• Prompt
Transcribe each record exactly. Omit the pictures.

• Data for review
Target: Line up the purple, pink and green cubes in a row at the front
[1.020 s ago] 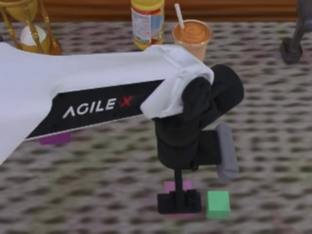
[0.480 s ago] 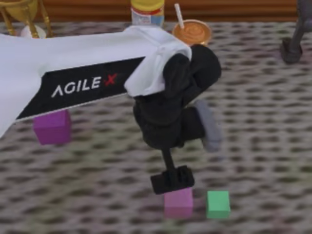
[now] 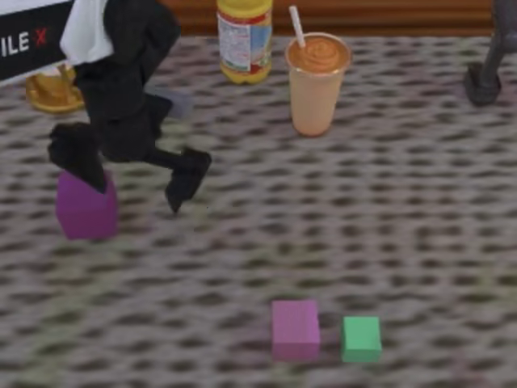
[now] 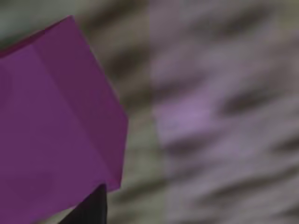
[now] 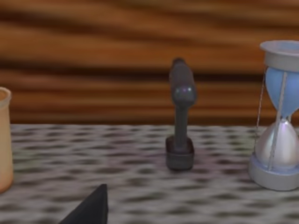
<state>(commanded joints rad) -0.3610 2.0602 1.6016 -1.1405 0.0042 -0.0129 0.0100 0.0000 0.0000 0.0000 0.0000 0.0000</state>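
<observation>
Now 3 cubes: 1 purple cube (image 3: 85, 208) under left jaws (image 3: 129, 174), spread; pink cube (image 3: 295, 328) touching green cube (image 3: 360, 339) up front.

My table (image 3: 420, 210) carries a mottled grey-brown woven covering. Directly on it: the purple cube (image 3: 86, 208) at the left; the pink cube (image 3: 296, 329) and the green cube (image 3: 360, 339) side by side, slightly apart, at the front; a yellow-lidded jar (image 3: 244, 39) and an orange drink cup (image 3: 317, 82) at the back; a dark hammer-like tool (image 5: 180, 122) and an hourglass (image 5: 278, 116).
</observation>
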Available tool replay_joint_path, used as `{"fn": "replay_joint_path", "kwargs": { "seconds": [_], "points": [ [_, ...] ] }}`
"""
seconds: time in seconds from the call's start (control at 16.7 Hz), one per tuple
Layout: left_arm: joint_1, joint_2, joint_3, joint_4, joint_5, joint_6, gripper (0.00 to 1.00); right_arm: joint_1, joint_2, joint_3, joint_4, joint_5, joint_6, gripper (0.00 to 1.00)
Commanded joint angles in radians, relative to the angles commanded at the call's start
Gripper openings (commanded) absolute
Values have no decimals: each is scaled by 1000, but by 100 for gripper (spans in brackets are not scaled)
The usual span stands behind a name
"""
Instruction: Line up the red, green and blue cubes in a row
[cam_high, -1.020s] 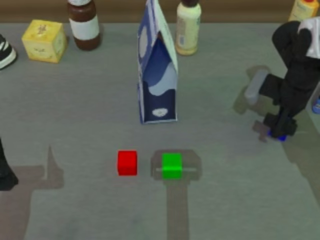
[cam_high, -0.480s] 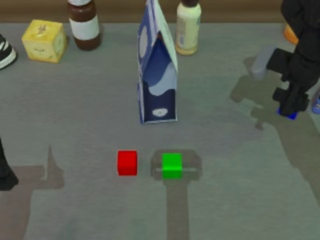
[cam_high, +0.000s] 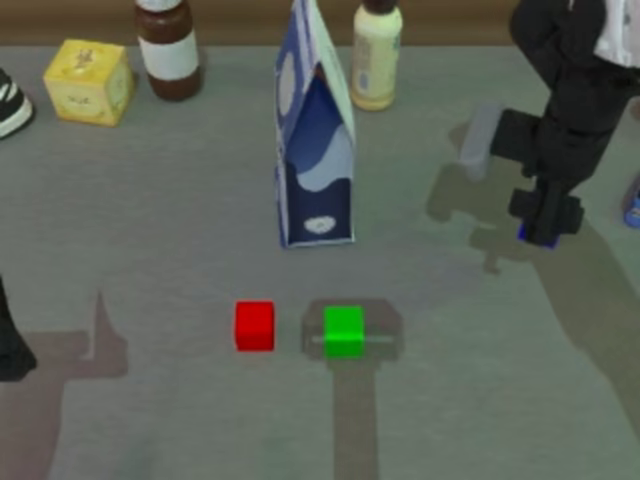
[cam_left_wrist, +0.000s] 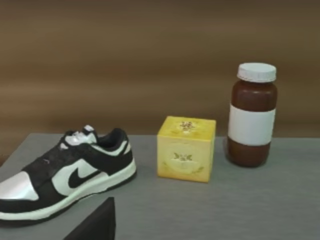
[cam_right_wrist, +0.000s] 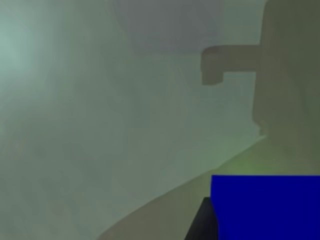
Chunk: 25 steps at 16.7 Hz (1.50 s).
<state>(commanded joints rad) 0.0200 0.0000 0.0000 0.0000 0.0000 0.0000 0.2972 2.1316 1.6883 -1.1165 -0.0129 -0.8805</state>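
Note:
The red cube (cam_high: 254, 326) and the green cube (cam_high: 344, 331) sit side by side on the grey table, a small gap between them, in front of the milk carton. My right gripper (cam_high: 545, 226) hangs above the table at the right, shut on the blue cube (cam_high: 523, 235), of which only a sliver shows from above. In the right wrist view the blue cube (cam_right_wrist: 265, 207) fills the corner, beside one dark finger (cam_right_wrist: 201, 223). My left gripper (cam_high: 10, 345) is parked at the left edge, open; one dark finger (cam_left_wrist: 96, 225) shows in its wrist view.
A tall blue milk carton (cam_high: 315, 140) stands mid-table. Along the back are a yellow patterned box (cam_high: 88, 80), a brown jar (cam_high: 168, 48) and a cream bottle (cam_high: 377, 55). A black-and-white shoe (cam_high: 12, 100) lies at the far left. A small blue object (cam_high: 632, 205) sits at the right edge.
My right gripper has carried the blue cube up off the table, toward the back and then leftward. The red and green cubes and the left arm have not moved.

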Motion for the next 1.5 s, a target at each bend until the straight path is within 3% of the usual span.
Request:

• Written answer
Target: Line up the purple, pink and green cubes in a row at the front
[1.020 s ago] 
[0.480 s ago] 
[now] 
[now] 
[now] 
<state>(commanded joints rad) -0.3610 2.0602 1.6016 -1.1405 0.0042 -0.0129 0.0100 0.0000 0.0000 0.0000 0.0000 0.0000</state>
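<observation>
Now 3 cubes: 1 purple cube (image 3: 85, 208) under left jaws (image 3: 129, 174), spread; pink cube (image 3: 295, 328) touching green cube (image 3: 360, 339) up front.

My table (image 3: 420, 210) carries a mottled grey-brown woven covering. Directly on it: the purple cube (image 3: 86, 208) at the left; the pink cube (image 3: 296, 329) and the green cube (image 3: 360, 339) side by side, slightly apart, at the front; a yellow-lidded jar (image 3: 244, 39) and an orange drink cup (image 3: 317, 82) at the back; a dark hammer-like tool (image 5: 180, 122) and an hourglass (image 5: 278, 116).
</observation>
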Available tool replay_joint_path, used as `{"fn": "replay_joint_path", "kwargs": { "seconds": [_], "points": [ [_, ...] ] }}`
"""
seconds: time in seconds from the call's start (control at 16.7 Hz), one per tuple
Layout: left_arm: joint_1, joint_2, joint_3, joint_4, joint_5, joint_6, gripper (0.00 to 1.00); right_arm: joint_1, joint_2, joint_3, joint_4, joint_5, joint_6, gripper (0.00 to 1.00)
Commanded joint angles in radians, relative to the angles commanded at the call's start
Gripper openings (commanded) absolute
Values have no decimals: each is scaled by 1000, but by 100 for gripper (spans in brackets are not scaled)
The usual span stands behind a name
"""
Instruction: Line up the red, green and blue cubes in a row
[cam_high, -1.020s] 
[cam_high, -0.480s] 
[cam_high, +0.000s] 
[cam_left_wrist, +0.000s] 
[cam_right_wrist, +0.000s] 
Chunk: 25 steps at 16.7 Hz (1.50 s).
<state>(commanded joints rad) 0.0200 0.0000 0.0000 0.0000 0.0000 0.0000 0.2972 2.1316 1.6883 -1.1165 -0.0129 -0.8805</state>
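Note:
The red cube (cam_high: 254, 326) and the green cube (cam_high: 344, 331) sit side by side on the grey table, a small gap between them, in front of the milk carton. My right gripper (cam_high: 545, 226) hangs above the table at the right, shut on the blue cube (cam_high: 523, 235), of which only a sliver shows from above. In the right wrist view the blue cube (cam_right_wrist: 265, 207) fills the corner, beside one dark finger (cam_right_wrist: 201, 223). My left gripper (cam_high: 10, 345) is parked at the left edge, open; one dark finger (cam_left_wrist: 96, 225) shows in its wrist view.
A tall blue milk carton (cam_high: 315, 140) stands mid-table. Along the back are a yellow patterned box (cam_high: 88, 80), a brown jar (cam_high: 168, 48) and a cream bottle (cam_high: 377, 55). A black-and-white shoe (cam_high: 12, 100) lies at the far left. A small blue object (cam_high: 632, 205) sits at the right edge.
My right gripper has carried the blue cube up off the table, toward the back and then leftward. The red and green cubes and the left arm have not moved.
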
Motion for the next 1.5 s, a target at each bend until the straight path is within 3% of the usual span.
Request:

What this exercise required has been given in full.